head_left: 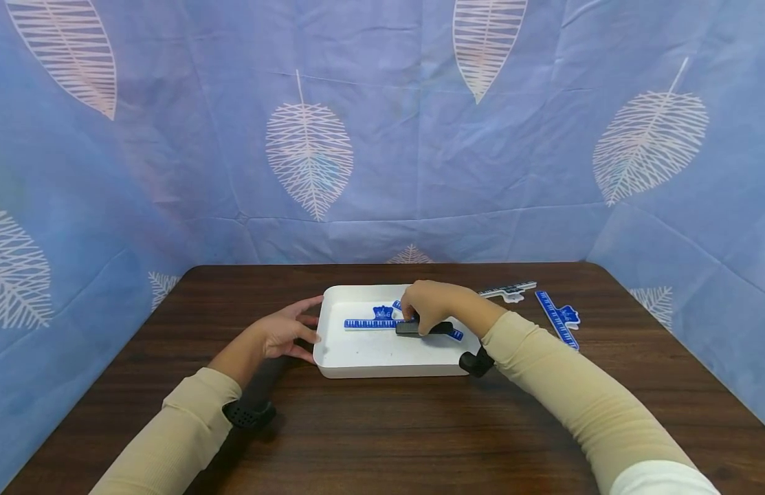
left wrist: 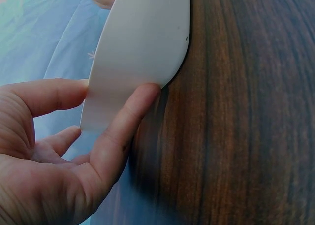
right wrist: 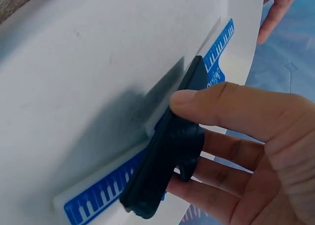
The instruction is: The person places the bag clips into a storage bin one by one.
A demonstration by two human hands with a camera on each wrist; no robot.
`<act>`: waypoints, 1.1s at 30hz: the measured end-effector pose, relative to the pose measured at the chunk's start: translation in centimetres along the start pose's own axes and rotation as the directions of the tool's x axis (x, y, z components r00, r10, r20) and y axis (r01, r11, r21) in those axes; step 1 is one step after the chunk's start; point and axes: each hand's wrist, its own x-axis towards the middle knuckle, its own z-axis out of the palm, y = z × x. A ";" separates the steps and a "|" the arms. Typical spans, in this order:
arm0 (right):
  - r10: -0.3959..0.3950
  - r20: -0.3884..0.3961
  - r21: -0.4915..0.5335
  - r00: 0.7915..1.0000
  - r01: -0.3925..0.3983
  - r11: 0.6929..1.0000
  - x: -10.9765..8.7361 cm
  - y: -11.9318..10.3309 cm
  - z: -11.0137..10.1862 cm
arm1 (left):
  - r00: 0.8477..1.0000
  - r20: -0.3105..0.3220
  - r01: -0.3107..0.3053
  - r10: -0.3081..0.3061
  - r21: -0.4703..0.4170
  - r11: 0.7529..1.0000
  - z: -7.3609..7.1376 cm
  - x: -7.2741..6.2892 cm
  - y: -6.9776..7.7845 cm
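At the left, a pale sleeve (head_left: pixel 184 426) with a black band (head_left: pixel 249 414) at its wrist leads to the left hand (head_left: pixel 288 331). This hand rests against the left end of the white tray (head_left: pixel 360 359), its fingers spread apart; the left wrist view shows fingertips touching the outside of the wall and the rim.

The tray lies flat on the brown desk (head_left: pixel 357 440). Inside, toward its left, one blue clip (head_left: pixel 368 324) with a piano-key print lies lengthwise, its crown-shaped grip pointing to the far side. Just right of it, a slanting blue clip (head_left: pixel 458 335) is partly hidden behind the right hand (head_left: pixel 438 304).

The right hand, over the right half of the tray, pinches the black clip (head_left: pixel 408 330) between thumb and fingers. The black clip is above the tray floor and overlaps both printed clips in view; whether it touches them I cannot tell.

Right of the tray, near its far corner, a black-and-white clip (head_left: pixel 513 297) lies on the desk. Farther right lies the outer blue clip (head_left: pixel 557 320), set aslant, its grip facing right. Blue leaf-patterned cloth (head_left: pixel 382 151) hangs behind.
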 end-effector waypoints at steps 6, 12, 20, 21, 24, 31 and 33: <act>-0.016 -0.005 -0.021 1.000 0.016 1.000 0.5 -0.2 0.1 | 1.000 0.002 -0.001 0.001 -0.008 1.000 -0.1 0.0 -0.1; -0.040 -0.020 -0.045 0.999 0.039 0.998 0.6 -0.3 0.3 | 1.000 0.002 0.002 -0.002 -0.010 1.000 0.0 -0.1 -0.1; -0.044 -0.055 -0.041 0.998 0.042 0.998 0.3 -0.6 0.0 | 1.000 0.007 0.003 -0.002 -0.015 1.000 0.0 -0.2 0.1; -0.042 -0.060 -0.043 0.997 0.039 0.998 0.2 -0.6 -0.1 | 1.000 0.008 0.003 -0.003 -0.015 1.000 0.0 -0.2 0.1; -0.036 -0.068 -0.054 0.997 0.032 0.998 0.0 -0.6 -0.4 | 1.000 0.007 0.004 -0.004 -0.016 1.000 0.0 -0.3 0.1; -0.028 -0.073 -0.087 0.997 0.022 0.996 -0.8 -0.6 -1.3 | 1.000 0.000 0.006 -0.006 -0.014 1.000 0.1 -0.3 0.2; -0.027 -0.080 -0.095 0.996 0.019 0.995 -0.9 -0.6 -1.5 | 1.000 -0.001 0.007 -0.007 -0.014 1.000 0.1 -0.3 0.1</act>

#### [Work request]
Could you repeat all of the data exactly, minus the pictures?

#### [Written answer]
head_left: 
left wrist: 
right wrist: 
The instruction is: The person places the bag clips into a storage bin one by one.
A demonstration by two human hands with a camera on each wrist; no robot.
`<act>`: waypoints, 1.1s at 30hz: the measured end-effector pose, relative to the pose measured at the chunk's start: translation in centimetres along the start pose's own axes and rotation as the directions of the tool's x axis (x, y, z components r00, r10, r20) and y axis (r01, r11, r21) in those axes; step 1 is one step after the chunk's start; point and axes: each hand's wrist, its own x-axis towards the middle knuckle, its own z-axis out of the palm, y = z × x. A ";" separates the steps and a "|" the arms. Typical spans, in this order:
arm0 (right):
  - r10: -0.3959..0.3950
  - r20: -0.3884..0.3961
  - r21: -0.4915..0.5335
  - r00: 0.7915..1.0000
  - r01: -0.3925..0.3983
  - r11: 0.6929..1.0000
  - x: -10.9765..8.7361 cm
  - y: -11.9318..10.3309 cm
  - z: -11.0137..10.1862 cm
arm1 (left):
  - r00: 0.8477..1.0000
  - r20: -0.3105..0.3220
  - r01: -0.3107..0.3053
  - r10: -0.3081..0.3061
  - r21: -0.4703..0.4170
  - r11: 0.7529..1.0000
  - z: -7.3609..7.1376 cm
  - x: -7.2741..6.2892 cm
  - y: -6.9776..7.7845 cm
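At the left, a pale sleeve (head_left: pixel 184 426) with a black band (head_left: pixel 249 414) at its wrist leads to the left hand (head_left: pixel 288 331). This hand rests against the left end of the white tray (head_left: pixel 360 359), its fingers spread apart; the left wrist view shows fingertips touching the outside of the wall and the rim.

The tray lies flat on the brown desk (head_left: pixel 357 440). Inside, toward its left, one blue clip (head_left: pixel 368 324) with a piano-key print lies lengthwise, its crown-shaped grip pointing to the far side. Just right of it, a slanting blue clip (head_left: pixel 458 335) is partly hidden behind the right hand (head_left: pixel 438 304).

The right hand, over the right half of the tray, pinches the black clip (head_left: pixel 408 330) between thumb and fingers. The black clip is above the tray floor and overlaps both printed clips in view; whether it touches them I cannot tell.

Right of the tray, near its far corner, a black-and-white clip (head_left: pixel 513 297) lies on the desk. Farther right lies the outer blue clip (head_left: pixel 557 320), set aslant, its grip facing right. Blue leaf-patterned cloth (head_left: pixel 382 151) hangs behind.
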 end-effector waypoints at steps 6, 12, 20, 21, 24, 31 and 33: <act>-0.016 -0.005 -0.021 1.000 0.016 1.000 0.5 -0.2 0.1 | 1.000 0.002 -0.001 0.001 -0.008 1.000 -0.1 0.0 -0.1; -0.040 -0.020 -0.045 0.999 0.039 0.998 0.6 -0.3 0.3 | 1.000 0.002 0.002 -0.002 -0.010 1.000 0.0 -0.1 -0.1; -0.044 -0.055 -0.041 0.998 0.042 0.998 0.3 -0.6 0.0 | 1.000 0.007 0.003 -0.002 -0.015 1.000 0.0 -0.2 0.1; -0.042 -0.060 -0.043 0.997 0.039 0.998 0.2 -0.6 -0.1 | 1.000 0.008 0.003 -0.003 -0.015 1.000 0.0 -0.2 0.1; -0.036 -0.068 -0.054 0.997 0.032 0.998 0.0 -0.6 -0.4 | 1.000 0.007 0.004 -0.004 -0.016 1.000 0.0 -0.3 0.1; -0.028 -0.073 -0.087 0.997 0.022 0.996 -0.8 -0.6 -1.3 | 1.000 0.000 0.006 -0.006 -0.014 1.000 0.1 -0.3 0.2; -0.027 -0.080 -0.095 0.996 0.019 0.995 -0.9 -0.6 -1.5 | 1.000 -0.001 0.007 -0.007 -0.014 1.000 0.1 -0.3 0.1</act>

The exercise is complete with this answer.